• **REQUIRED WORK**
In the entries below, the word "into" appears on some lines. Copy each of those lines.

• **DATA PROVIDED**

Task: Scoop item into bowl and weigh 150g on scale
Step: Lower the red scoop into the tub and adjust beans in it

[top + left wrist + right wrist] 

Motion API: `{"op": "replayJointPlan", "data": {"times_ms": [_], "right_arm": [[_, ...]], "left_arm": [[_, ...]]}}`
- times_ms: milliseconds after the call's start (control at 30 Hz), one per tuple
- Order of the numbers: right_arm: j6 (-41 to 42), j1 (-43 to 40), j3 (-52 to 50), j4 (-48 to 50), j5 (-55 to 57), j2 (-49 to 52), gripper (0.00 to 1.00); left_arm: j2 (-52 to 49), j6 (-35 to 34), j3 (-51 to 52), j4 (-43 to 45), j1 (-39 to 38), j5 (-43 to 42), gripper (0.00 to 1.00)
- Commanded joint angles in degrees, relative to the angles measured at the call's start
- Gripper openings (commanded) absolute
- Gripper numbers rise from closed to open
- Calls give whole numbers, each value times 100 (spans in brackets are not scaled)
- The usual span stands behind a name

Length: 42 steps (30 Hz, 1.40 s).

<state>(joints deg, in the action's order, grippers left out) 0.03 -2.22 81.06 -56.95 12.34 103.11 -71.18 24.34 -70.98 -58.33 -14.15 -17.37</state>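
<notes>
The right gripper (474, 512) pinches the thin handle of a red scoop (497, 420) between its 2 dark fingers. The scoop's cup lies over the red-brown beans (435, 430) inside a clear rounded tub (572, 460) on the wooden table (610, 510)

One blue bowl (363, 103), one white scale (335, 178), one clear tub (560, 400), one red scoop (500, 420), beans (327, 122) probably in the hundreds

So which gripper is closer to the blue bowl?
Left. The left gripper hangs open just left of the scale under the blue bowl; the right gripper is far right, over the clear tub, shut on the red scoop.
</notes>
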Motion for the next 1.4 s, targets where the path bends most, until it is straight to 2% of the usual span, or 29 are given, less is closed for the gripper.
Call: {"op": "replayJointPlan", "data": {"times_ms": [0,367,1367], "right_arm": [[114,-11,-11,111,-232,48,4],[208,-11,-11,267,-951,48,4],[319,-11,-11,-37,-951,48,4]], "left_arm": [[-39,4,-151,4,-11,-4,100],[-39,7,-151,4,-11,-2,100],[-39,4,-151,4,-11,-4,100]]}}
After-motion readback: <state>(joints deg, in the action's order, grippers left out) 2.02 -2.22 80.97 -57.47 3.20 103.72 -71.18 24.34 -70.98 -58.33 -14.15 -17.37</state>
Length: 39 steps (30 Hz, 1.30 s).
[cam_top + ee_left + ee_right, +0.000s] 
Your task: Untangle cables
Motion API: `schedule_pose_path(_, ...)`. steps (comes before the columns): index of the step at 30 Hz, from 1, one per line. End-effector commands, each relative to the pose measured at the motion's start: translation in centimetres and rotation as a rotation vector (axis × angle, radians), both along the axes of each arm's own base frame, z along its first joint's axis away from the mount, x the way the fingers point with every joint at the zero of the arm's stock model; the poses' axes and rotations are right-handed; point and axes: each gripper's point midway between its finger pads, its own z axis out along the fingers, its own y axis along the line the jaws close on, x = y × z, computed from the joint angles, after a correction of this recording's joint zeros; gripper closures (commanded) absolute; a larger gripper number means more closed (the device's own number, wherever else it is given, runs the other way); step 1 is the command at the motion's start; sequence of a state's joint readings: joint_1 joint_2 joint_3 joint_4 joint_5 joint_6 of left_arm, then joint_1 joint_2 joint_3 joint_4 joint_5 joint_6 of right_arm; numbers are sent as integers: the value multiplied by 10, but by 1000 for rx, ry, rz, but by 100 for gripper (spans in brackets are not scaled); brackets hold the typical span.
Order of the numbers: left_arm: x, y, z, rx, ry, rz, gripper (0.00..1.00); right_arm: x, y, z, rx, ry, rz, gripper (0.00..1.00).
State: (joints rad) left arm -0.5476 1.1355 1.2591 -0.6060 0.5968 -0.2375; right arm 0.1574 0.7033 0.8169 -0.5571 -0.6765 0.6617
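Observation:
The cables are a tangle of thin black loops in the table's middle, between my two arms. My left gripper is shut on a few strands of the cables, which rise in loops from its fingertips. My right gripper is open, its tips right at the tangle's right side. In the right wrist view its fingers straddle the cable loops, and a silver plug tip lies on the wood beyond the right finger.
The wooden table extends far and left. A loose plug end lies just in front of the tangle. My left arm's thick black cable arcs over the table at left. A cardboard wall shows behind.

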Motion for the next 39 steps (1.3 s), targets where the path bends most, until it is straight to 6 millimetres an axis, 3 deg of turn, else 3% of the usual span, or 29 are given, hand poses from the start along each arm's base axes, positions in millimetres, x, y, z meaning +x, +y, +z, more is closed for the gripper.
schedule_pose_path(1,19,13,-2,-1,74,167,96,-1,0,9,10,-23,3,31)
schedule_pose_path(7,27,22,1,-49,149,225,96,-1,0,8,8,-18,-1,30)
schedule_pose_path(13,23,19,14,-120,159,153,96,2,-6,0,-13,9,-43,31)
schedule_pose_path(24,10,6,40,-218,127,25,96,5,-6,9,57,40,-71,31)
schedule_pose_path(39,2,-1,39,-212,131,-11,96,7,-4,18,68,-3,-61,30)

• **RESULT BELOW**
Task: Scoop item into bowl and weigh 150g on scale
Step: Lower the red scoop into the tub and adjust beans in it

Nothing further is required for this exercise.